Dívida Bruta do Governo Geral
A Dívida Bruta do Governo Geral, que abrange o governo federal, o INSS (Instituto Nacional do Seguro Social) e os governos estaduais e municipais, permaneceu em 78,7% do PIB em janeiro, totalizando R$ 10,1 trilhões. Essa informação foi divulgada no relatório “Estatísticas Fiscais” pelo Banco Central (BC) na sexta-feira, dia 27.

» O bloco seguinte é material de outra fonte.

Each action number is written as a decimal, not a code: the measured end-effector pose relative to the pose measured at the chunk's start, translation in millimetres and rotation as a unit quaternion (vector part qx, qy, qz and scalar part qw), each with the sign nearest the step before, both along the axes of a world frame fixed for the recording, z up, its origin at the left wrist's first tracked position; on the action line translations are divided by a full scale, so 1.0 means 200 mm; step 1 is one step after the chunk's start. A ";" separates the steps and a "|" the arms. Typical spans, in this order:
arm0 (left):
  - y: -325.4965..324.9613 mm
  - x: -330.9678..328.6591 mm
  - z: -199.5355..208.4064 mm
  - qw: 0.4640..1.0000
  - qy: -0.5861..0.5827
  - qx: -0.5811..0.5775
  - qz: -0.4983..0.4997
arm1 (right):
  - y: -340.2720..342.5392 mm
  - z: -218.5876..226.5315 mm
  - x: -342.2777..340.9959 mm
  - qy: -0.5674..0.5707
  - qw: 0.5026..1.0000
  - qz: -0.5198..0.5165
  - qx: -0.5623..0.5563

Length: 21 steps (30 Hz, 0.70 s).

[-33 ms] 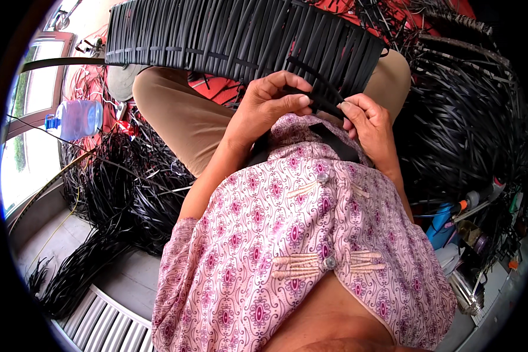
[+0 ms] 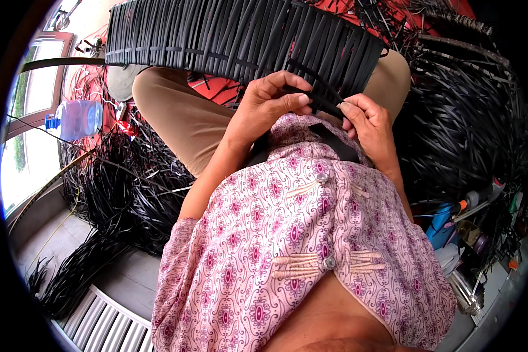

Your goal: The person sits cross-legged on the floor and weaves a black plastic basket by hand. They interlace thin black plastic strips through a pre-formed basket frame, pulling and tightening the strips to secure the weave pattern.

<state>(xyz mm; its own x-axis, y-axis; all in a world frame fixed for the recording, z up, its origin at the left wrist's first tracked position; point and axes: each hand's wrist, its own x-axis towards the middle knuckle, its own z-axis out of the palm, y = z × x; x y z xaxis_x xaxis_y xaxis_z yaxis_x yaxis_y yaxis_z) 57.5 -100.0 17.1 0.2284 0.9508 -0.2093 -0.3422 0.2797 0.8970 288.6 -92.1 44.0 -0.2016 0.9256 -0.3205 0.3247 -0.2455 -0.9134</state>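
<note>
In the head view, the left hand (image 2: 270,105) and right hand (image 2: 369,120) each pinch a narrow, flat black strip (image 2: 321,104), thumb closed against fingers with no visible gap. The strip's held stretch runs crosswise between them, dropping slightly toward the right fingertips; another black length slants from there up and leftward, over the panel.

The long, ribbed black panel of close-set strips (image 2: 240,35) lies just beyond the grip, its long axis running left to right, its near edge closer to the left hand. Loose, shiny black strand heaps (image 2: 463,129) lie right of the grip.
</note>
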 end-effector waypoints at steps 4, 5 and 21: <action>0.00 0.00 -0.01 0.997 0.069 0.015 0.028 | 0.01 -0.05 0.00 -0.013 1.000 0.006 0.001; 0.00 0.00 -0.02 0.993 0.104 0.027 0.043 | 0.01 -0.05 0.01 -0.016 1.000 0.007 0.000; 0.00 0.00 -0.05 0.976 0.160 0.068 0.132 | 0.01 -0.02 -0.03 -0.055 0.996 0.068 -0.008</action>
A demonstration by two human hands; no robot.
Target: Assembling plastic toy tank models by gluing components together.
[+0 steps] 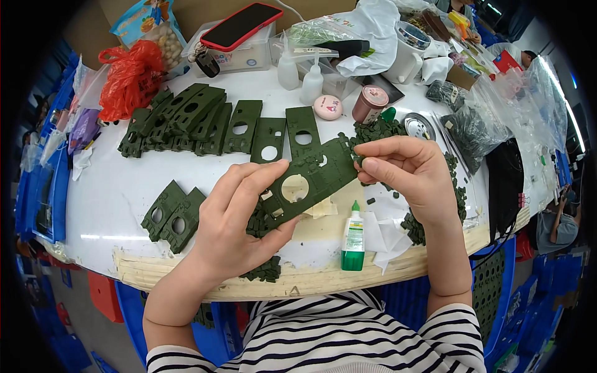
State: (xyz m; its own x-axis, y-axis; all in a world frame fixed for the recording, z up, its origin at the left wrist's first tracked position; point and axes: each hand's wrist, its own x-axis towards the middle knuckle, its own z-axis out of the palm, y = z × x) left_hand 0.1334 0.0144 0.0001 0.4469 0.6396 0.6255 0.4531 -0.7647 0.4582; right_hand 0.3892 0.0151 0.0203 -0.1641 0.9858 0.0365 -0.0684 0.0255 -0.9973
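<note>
My left hand (239, 214) is closed around the left end of a dark green plastic model-tank hull plate (326, 174), gripping it by its long edges. The plate is tilted above the table and has a large round hole. At its far right end, my right hand (413, 174) pinches a small dark green plastic part (359, 160) between thumb and fingertips, touching or very near the plate. Its exact shape is hidden by the fingers. Below the plate, a green-and-white glue bottle (353, 241) stands upright with its green nozzle up.
Similar hull plates (199, 115) are stacked at the back left, and two more plates (171, 214) lie at the left. Piles of small green parts (379, 130) lie right of centre. Behind are white squeeze bottles (312, 84), a red-cased phone (241, 26) and a red bag (129, 81).
</note>
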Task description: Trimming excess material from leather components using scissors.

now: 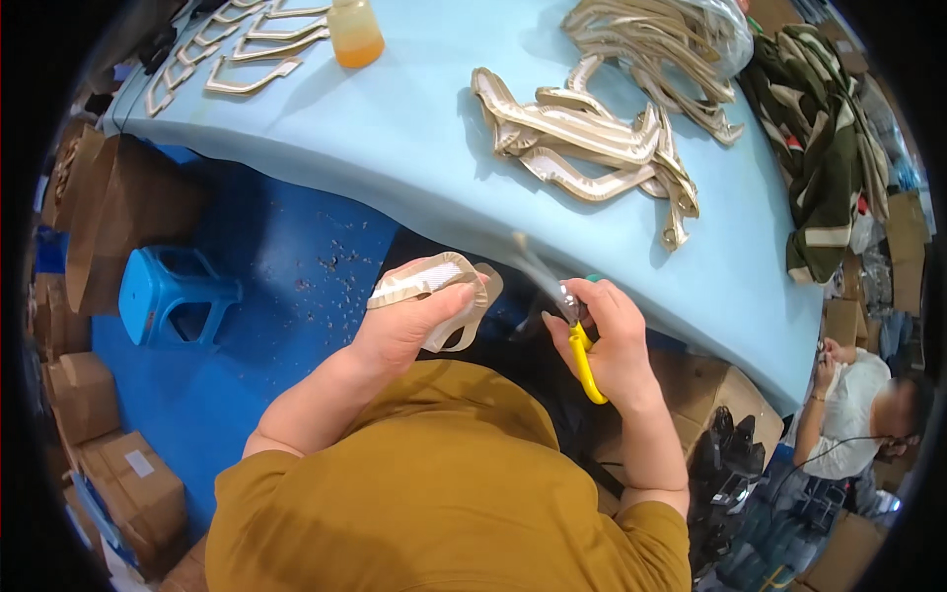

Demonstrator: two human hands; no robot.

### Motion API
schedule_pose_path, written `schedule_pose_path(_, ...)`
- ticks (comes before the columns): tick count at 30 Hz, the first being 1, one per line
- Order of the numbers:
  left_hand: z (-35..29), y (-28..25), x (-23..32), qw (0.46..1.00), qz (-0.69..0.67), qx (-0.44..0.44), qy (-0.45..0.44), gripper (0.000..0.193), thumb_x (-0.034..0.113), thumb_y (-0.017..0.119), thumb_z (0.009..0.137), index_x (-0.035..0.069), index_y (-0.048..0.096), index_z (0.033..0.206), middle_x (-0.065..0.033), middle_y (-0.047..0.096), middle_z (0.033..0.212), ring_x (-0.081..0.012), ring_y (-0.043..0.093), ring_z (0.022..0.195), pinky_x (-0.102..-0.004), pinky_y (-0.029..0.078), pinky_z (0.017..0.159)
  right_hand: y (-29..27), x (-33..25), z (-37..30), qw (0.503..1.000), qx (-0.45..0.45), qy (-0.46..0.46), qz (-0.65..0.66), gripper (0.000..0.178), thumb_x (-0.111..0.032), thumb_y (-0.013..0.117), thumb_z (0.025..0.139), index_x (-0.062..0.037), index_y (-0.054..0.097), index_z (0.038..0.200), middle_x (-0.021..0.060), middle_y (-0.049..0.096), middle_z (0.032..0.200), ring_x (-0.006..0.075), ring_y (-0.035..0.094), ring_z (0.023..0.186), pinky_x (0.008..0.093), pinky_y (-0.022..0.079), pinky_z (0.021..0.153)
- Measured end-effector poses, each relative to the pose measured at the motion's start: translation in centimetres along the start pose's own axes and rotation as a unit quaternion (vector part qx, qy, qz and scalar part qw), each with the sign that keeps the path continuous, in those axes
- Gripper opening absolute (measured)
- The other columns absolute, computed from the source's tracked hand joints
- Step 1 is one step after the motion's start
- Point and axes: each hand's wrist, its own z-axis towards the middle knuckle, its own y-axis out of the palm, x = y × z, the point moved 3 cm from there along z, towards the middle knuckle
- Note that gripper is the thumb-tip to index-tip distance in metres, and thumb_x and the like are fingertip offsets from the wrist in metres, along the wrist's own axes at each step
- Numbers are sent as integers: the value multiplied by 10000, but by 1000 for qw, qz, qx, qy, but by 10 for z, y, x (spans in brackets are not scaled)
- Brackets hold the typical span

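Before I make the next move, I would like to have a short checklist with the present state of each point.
1. Left hand has a grip on the beige fabric strip: ok.
2. Right hand holds the yellow-handled scissors: ok.
3. Blades closed: cannot tell, they are blurred.
4. Left hand apart from the blades: ok, a gap shows between them.
5. Bottle with orange liquid upright on the table: ok, though its top is out of the picture.
6. Floor free of scraps: not ok, small dark bits lie there.

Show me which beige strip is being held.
The strip curled in the person's left hand; the other strips lie on the light-blue table.
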Motion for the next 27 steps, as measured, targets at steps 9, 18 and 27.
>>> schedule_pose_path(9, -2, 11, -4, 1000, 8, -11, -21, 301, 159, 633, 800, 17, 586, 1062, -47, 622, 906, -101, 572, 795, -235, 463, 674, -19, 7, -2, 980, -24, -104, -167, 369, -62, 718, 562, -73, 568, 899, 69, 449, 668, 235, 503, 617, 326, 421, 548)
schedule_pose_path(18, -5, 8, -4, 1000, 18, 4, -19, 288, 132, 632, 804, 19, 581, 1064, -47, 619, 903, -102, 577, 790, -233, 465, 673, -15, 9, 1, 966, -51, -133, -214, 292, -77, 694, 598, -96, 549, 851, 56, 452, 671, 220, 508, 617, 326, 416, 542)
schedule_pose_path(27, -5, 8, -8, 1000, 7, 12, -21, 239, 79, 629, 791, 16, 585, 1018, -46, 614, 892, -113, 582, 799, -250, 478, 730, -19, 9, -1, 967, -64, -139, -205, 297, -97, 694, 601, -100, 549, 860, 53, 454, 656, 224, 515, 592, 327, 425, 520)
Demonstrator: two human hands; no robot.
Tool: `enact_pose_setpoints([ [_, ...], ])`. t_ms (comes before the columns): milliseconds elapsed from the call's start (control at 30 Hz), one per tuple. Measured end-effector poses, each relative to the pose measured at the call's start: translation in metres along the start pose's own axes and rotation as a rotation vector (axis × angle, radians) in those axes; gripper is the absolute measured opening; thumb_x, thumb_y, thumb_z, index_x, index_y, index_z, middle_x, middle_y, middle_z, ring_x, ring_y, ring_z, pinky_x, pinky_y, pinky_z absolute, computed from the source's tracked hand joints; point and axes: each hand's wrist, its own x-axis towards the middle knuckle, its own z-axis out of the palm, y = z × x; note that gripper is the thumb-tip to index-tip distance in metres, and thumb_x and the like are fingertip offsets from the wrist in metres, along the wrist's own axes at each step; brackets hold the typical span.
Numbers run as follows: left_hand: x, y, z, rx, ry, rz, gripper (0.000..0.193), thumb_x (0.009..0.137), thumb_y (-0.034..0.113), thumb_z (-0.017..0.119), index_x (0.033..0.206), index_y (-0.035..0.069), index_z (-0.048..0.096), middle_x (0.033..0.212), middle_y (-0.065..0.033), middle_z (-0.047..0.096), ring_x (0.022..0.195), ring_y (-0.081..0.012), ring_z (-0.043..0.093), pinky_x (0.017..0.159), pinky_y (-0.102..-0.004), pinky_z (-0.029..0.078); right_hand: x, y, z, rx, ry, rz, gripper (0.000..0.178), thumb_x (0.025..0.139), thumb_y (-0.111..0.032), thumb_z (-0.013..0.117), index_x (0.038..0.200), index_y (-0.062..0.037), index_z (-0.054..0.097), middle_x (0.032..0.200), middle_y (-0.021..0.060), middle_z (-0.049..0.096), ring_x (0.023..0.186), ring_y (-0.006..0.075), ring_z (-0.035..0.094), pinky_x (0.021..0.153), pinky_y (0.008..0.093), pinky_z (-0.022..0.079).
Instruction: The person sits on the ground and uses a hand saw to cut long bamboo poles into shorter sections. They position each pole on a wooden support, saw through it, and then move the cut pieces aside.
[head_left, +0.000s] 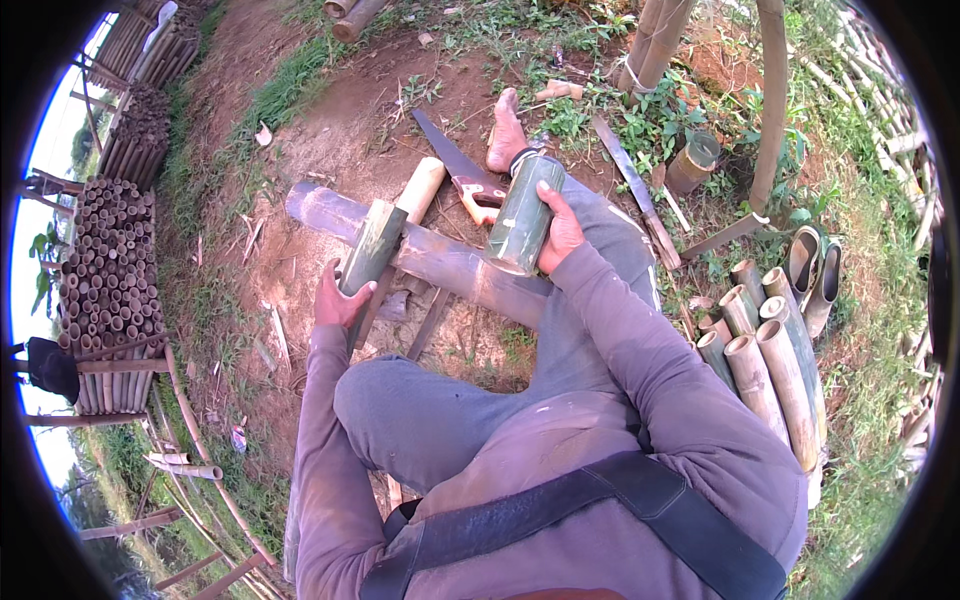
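My right hand grips a short, thick green bamboo section from its right side, thumb on top, above my bent leg. At the left, my left hand is closed on the near end of a longer green bamboo piece. That piece lies slantwise across a thick brown bamboo log. Beside its far end is a pale, peeled bamboo piece; whether the two are joined I cannot tell. A handsaw with a brown wooden handle rests just beyond the log, left of my bare foot.
A long blade with a wooden handle lies right of my leg. Several cut bamboo tubes are heaped at my right, by a pair of dark shoes. A bamboo stub stands near upright poles. Stacked bamboo fills the left.
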Motion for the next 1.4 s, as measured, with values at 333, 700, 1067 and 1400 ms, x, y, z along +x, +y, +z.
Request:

O Banco Central ressaltou que a evolução registrada no mês foi resultado, principalmente, dos resgates líquidos da dívida, que contribuíram com uma redução de 0,2 pontos percentuais (p.p.), da variação do PIB nominal que teve um efeito negativo de 0,4 p.p., da valorização cambial que impactou em -0,2 p.p., e dos juros nominais apropriados que geraram uma influência positiva de 0,8 p.p.
Dívida Líquida do Setor Público
A Dívida Líquida do Setor Público alcançou 65% do PIB, equivalente a R$ 8,3 trilhões em janeiro. Este resultado foi impactado de maneira notável pelo superávit primário, que teve um efeito de -0,8 p.p., pela variação do PIB nominal, que causou uma diminuição de 0,3 p.p., pelos ajustes na dívida externa líquida, que contribuíram com -0,2 p.p., e pela valorização cambial de 4,9%, que resultou em uma contribuição de 0,6 p.p., além dos juros nominais apropriados que influenciaram em 0,5 p.p.
Setor Público Consolidado
O setor público consolidado, que é composto pela União, Estados, municípios e estatais, apresentou um saldo superavitário de R$ 103,7 bilhões em janeiro de 2026. Durante este mês, tanto o governo central quanto os governos regionais foram superavitários. Seguem os detalhes:
- Governo central: superávit de R$ 87,3 bilhões.
- Estatais: déficit de R$ 4,9 bilhões.
- Governos regionais (estados e municípios): superávit de R$ 21,3 bilhões.
Esses dados revelam uma dinâmica fiscal que, até o momento, apresenta um cenário equilibrado em termos de receitas e despesas no setor público, indicando uma gestão fiscal ativa e monitorada por institutos econômicos.